The wine begins to loosen me. I want it to take me further. I want it to sweep time and strain away. Joe hardly seems affected by it at all, and pours us each another glass. I reach out for his hands, even if I can’t meet his eyes.
“Stay with me tonight, Joe. I want you to stay with me. Just to sleep. I can’t…I don’t want to sleep alone tonight.”
He hesitates for the barest instant, then brings his hand to my face and traces the outline of my cheek with his finger, the soft and the rough paired. He rises and leads me into my bedroom. The bed is rumpled from my day’s sleep, and he lifts the covers, lofts them up to float down, smoothed and waiting. He takes off his jeans and unbuttons his shirt. I turn out the light and let my bathrobe slip from my shoulders to the floor, then slide beneath the sheet.
When I close my eyes the room spins and I have to open them again. I’ve had too much to drink. As Joe lies down next to me, I turn toward the wall and he wraps his arms around my waist. The long muscle of his thigh cradles my hip; his shoulder rises above me like a guardian. Each breath he takes presses his chest close against my back.
I’m not aware I’m crying until my tongue tastes the salt, and then I curl against the waves of tears, shudder as they overtake me like some physical being of flesh and bone. Joe strokes my hair from my temple and murmurs, “Shhh, shhh,” his mouth so close to me his voice is inside my mind. He holds me until I’m quiet, and we breathe in a slow and deep union.
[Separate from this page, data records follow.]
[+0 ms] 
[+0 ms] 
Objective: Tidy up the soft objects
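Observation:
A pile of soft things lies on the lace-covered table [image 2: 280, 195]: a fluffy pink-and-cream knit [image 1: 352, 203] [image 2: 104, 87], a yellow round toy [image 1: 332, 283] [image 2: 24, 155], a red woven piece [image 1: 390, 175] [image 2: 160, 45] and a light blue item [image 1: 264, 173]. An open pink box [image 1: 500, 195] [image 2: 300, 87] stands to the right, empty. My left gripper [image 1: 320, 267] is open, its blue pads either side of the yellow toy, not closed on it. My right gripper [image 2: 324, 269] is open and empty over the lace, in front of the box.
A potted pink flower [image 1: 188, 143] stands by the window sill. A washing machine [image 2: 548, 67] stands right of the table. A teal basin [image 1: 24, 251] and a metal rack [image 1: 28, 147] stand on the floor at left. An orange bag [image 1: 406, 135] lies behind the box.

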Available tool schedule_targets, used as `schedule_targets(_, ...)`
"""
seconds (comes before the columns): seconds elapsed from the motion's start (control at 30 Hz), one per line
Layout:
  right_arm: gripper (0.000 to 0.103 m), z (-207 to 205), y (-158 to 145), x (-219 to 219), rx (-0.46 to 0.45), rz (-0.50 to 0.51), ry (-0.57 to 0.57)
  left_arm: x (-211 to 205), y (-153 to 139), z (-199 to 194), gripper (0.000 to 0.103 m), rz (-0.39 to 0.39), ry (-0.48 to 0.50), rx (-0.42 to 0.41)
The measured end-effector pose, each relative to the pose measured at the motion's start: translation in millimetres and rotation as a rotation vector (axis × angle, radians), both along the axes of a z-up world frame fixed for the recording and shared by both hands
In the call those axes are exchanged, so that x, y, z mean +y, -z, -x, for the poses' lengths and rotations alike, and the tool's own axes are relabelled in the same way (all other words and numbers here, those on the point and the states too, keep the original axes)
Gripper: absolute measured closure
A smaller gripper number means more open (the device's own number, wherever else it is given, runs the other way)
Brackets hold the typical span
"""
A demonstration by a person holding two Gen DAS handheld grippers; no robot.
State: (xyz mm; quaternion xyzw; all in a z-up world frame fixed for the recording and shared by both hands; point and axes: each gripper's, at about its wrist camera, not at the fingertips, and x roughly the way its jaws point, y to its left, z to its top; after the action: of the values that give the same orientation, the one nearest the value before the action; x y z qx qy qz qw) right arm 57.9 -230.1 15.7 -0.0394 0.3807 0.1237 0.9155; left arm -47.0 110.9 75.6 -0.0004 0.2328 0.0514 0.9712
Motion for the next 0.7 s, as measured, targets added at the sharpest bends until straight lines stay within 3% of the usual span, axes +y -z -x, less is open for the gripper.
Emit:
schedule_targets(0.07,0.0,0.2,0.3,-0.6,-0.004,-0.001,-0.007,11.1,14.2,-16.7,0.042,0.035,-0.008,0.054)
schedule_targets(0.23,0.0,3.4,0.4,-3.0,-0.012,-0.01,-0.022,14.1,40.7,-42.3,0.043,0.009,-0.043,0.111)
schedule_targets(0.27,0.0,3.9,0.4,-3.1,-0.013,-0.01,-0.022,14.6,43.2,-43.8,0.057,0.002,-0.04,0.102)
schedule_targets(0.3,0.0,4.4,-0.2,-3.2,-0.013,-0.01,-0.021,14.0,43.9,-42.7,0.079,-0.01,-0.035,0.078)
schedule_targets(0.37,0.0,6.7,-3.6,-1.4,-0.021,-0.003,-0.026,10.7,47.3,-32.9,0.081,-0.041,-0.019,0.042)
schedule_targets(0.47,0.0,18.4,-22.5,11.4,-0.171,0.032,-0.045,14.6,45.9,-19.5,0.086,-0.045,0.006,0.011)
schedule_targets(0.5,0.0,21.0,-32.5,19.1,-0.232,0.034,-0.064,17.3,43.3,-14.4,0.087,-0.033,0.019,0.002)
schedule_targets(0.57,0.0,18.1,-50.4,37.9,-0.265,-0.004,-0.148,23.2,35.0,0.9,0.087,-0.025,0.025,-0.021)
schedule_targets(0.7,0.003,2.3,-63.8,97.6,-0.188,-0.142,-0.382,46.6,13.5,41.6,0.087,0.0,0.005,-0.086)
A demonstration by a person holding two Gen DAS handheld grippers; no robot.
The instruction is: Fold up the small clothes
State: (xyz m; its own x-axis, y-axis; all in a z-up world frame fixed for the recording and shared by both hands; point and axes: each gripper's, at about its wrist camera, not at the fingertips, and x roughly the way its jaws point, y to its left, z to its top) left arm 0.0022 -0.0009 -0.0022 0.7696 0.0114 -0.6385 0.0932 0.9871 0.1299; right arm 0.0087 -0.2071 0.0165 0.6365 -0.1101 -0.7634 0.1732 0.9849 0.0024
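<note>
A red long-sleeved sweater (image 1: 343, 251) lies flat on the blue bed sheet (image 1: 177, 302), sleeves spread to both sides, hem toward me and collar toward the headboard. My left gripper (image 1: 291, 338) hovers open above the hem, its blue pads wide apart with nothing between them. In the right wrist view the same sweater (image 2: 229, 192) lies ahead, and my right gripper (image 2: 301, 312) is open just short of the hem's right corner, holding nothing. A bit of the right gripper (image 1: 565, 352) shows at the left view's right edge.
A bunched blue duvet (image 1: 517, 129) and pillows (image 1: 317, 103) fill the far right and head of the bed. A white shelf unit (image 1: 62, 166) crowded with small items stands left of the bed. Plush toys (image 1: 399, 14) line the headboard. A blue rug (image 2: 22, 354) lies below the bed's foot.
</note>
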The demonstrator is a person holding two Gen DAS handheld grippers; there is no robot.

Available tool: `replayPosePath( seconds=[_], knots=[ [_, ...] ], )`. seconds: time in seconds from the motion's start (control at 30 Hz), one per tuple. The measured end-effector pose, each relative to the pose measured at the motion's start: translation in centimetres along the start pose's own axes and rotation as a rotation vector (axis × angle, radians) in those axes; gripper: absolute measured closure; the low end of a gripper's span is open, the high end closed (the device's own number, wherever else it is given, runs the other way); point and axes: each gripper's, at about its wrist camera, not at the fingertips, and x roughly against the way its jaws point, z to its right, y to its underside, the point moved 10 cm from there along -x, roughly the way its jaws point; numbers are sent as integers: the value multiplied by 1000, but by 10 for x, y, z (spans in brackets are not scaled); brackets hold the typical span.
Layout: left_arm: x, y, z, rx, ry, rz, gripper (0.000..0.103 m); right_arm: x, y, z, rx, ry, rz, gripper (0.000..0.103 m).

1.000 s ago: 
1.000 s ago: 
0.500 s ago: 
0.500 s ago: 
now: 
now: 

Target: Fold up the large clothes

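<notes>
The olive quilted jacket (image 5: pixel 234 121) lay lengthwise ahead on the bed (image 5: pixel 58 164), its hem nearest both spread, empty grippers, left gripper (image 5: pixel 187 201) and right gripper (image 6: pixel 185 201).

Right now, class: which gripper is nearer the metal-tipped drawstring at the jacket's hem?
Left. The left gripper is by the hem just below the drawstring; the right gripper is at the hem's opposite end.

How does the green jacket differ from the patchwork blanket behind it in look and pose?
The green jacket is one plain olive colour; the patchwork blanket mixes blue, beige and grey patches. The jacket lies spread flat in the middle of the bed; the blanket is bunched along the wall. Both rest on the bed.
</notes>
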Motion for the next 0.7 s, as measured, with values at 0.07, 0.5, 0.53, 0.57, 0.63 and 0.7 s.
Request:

Tears of grief are unique. They contain chemicals that aren’t found in the more mundane droplets of moisture that bathe the eyes, as if our tears wash us free of some noxious cause of sorrow. And tonight, after crying until I am empty, I have a rare glimpse of my own interior landscape—wounds piled like tiny skeletons into the reef of conscious adult life. I am aground amid my conquered traumas, stranded as a consequence of my achievements.
Joe tightens his grasp around me, or perhaps he is asleep and dreaming of his own struggles. Late in the night—the clock reads 3:30—he is tossing restlessly, hot and sweating. He throws the covers off and gets up to go to the bathroom. When I wake again at dawn, my head throbs and I have an acrid taste in my mouth from too much wine. He’s no longer beside me.
Out my window the summer sun is buried behind dense clouds; they fold upon one another all the way out to the rim of the mountains. I climb out of bed and walk into the living room expecting to find Joe brewing espresso and reading the morning paper—or at least to find a note. But his jacket is gone.